In her view, since the Federal Reserve model explains almost nothing about what markets are likely to experience in the future, a better approach is to take contrarian positions to the Wall Street strategist consensus.

Subramanian pointed to widespread bullish calls by Wall Street strategists during the 2000 tech bubble, as well as widespread sell calls in 2012 due to the U.S. debt downgrade and European recession despite the tail-end of that year being a great time to buy stocks.

“A couple of years ago, before 2022, we became very cautious because everybody around us was very positive. Nobody was talking about the Fed hiking interest rates from zero to 5%, nobody was expecting two wars to break out over the next 18 months,” Subramanian said.

But then when the rest of the market became bearish due to these factors and the regional bank crisis, Bank of America became more bullish. Yet the current stage of the market cycle presents a more frustrating picture, she acknowledges. She noted several trends in support of her thesis.

Cautious Market

Pension funds are the most underweight in public equities since at least 2006, and have supplanted much of that with more illiquid alternatives such as private equity, private credit and real estate investments that supposedly are uncorrelated with stocks and bonds – even though some alts have become much more correlated with traditional holdings than in the past.

The average active portfolio manager is more underweight cyclical companies than any time since the 2008 Global Financial Crisis.
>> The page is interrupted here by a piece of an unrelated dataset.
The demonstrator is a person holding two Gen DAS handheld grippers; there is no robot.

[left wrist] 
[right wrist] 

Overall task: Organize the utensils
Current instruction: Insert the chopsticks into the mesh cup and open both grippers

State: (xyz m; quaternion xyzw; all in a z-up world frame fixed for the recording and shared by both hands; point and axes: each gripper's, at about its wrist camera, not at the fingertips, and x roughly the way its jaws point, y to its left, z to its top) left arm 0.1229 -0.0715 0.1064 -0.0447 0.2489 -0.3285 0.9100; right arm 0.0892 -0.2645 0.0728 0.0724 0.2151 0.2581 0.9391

Professional money managers also have the lightest exposure to beta (the measure of market risk taking) since the financial crisis.

Subramanian stated that the average age of a money manager is around 40 to 45, which means they’ve lived through two black swan types of crises: the 2008 crisis and then the massive global economic pause triggered by COVID-19 in 2020. As a result, managers have been trained to doubt that markets can outperform during a prolonged period of higher interest rates and inflation.

“The world can survive. We’ve seen case studies of this for decades over time,” she said. “In fact the last 10 to 15 years were an anomalous period where interest rates were artificially low, monetary policy was overly stimulative, and we’re moving back to normal.”

Money managers went from over 10 years of expecting secular stagnation, to a brief blip of expecting above average growth, to stagflation in 2022. Yet stagnation and stagflation are very rare by historical measures, according to Subramanian. Much more common in the normal distribution are in-between markets of a little inflation with a little growth, and even a lot of inflation with a lot of growth.

“Think about where we are today. We are in goldilocks. But nobody believes it.”

Savita Subramanian, Managing Director, Head of U.S. Equity and U.S. Quantitative Strategy at Bank of America Merrill Lynch

“I think things are going to be okay,” she said, noting that strong environments for equities feature 1% to 2% real interest rates, 2% to 4% inflation, and positive real wage growth. “Think about where we are today. We are in goldilocks. We’re in goldilocks! But nobody believes it.”